Un lutteur de la pensée ou la « Longue Marche » de l’intelligentsia arabe.
Il n’est pas un bulletin d’info dans les médias français où, d’une manière ou d’une autre, la Syrie n’est pas présente. Et pourtant, un des plus dignes fils de cette Syrie martyre vient de décéder à Paris, à l’âge de 77 ans, dans l’indifférence totale de ces mêmes médias. Il s’agit de Georges Tarabichi, penseur arabe de premier ordre, dont la trajectoire et l’œuvre seraient, paradoxalement, une illustration tragique et parfaitement éloquente de la place et du rôle, actuellement insignifiants ou presque, de l’intelligentsia progressiste au sein du monde dit « arabo-musulman ».
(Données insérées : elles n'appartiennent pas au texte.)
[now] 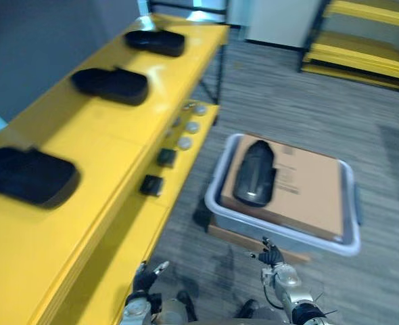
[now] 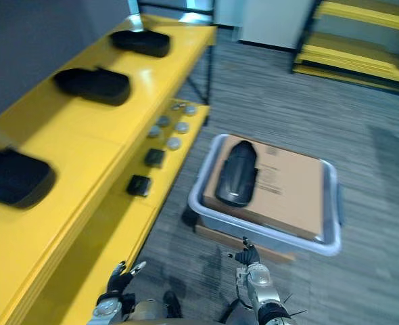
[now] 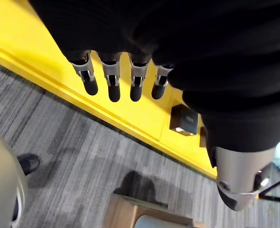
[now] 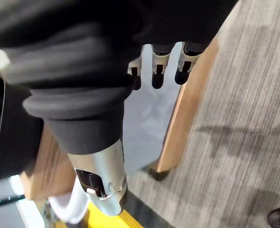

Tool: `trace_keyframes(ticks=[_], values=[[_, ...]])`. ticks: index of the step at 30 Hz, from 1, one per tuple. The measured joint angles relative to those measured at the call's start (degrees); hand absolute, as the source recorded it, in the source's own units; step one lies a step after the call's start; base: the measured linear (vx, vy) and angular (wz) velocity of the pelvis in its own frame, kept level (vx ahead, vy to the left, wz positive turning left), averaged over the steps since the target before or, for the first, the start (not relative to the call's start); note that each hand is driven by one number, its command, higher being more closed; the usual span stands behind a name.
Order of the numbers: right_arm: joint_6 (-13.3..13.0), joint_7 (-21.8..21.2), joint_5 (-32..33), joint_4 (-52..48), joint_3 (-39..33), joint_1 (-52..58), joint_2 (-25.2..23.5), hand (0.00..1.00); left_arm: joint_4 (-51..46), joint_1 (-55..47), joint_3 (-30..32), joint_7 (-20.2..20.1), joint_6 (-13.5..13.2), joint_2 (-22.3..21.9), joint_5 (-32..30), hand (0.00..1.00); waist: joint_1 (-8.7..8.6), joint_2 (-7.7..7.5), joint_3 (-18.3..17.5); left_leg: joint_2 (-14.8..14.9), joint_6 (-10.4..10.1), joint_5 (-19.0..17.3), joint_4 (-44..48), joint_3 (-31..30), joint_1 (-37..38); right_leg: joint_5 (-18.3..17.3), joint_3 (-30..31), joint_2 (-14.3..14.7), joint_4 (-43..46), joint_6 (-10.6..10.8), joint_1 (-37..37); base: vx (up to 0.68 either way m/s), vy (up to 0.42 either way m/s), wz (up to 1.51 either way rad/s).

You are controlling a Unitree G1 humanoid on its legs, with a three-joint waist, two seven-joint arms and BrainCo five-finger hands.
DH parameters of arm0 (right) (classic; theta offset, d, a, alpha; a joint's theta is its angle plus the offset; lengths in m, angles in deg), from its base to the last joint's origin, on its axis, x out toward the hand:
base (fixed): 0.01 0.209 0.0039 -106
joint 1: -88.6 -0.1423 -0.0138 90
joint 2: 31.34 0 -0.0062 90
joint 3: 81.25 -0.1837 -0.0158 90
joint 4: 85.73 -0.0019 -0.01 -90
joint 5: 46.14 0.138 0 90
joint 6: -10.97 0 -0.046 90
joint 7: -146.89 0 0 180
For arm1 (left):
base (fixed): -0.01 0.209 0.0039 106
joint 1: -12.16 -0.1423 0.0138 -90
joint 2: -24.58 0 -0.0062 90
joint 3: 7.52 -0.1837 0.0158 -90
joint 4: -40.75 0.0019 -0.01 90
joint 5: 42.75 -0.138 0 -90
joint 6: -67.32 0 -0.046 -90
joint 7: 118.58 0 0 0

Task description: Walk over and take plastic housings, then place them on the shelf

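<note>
Fingers (image 3: 112, 83) of the left hand (image 1: 144, 277) hang straight and empty by the yellow shelf (image 1: 84, 135); its wrist view shows a small black box (image 3: 183, 121) there. Head views add three plastic housings (image 1: 110, 85) on the shelf top and, right, a fourth housing (image 1: 255, 172) on cardboard (image 1: 308, 193) in a grey tray (image 1: 280, 231). Fingers (image 4: 158, 76) of the right hand (image 1: 275, 263), likewise straight and empty, hang over the tray's wooden base (image 4: 187, 109), seen from its wrist.

No legible text. Dark print on the cardboard sheet (image 1: 308, 189) in the grey bin (image 1: 351, 242), just right of the black plastic housing (image 1: 255, 172): too blurred to read. Pale mark on black block (image 3: 183, 119) on yellow shelf (image 3: 45, 52): unreadable.
</note>
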Motion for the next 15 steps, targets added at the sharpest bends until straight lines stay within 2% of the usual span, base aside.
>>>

Philosophe, politologue et critique littéraire ayant été parmi les premiers, dans le monde arabe, à avoir introduit la dimension psychanalytique dans ce registre, Georges Tarabichi est l’auteur de quelque cinq cents articles, une trentaine d’ouvrages et plus d’une centaine de traductions.
Comme philosophe d’abord, sa réflexion s’inscrit dans la veine rationaliste de la pensée arabe, renouant ainsi, pour le revitaliser à l’aune de l’histoire contemporaine, avec l’héritage intellectuel andalou et plus particulièrement d’Averroès. On lui doit, dans ce cadre, entre autres ouvrages, pas moins de cinq tomes consacrés à la déconstruction de l’œuvre en quatre volumes du philosophe marocain Mohamed Abed Al-Jabri, intitulée « Critique de la raison arabe ». S’opposant avec vigueur et sans concession aux thèses « néoplatonistes » d’Abed Al-Jabri, Tarabichi intitula son œuvre, écrite sur près d’un quart de siècle, très justement « Critique de la critique de la raison arabe ».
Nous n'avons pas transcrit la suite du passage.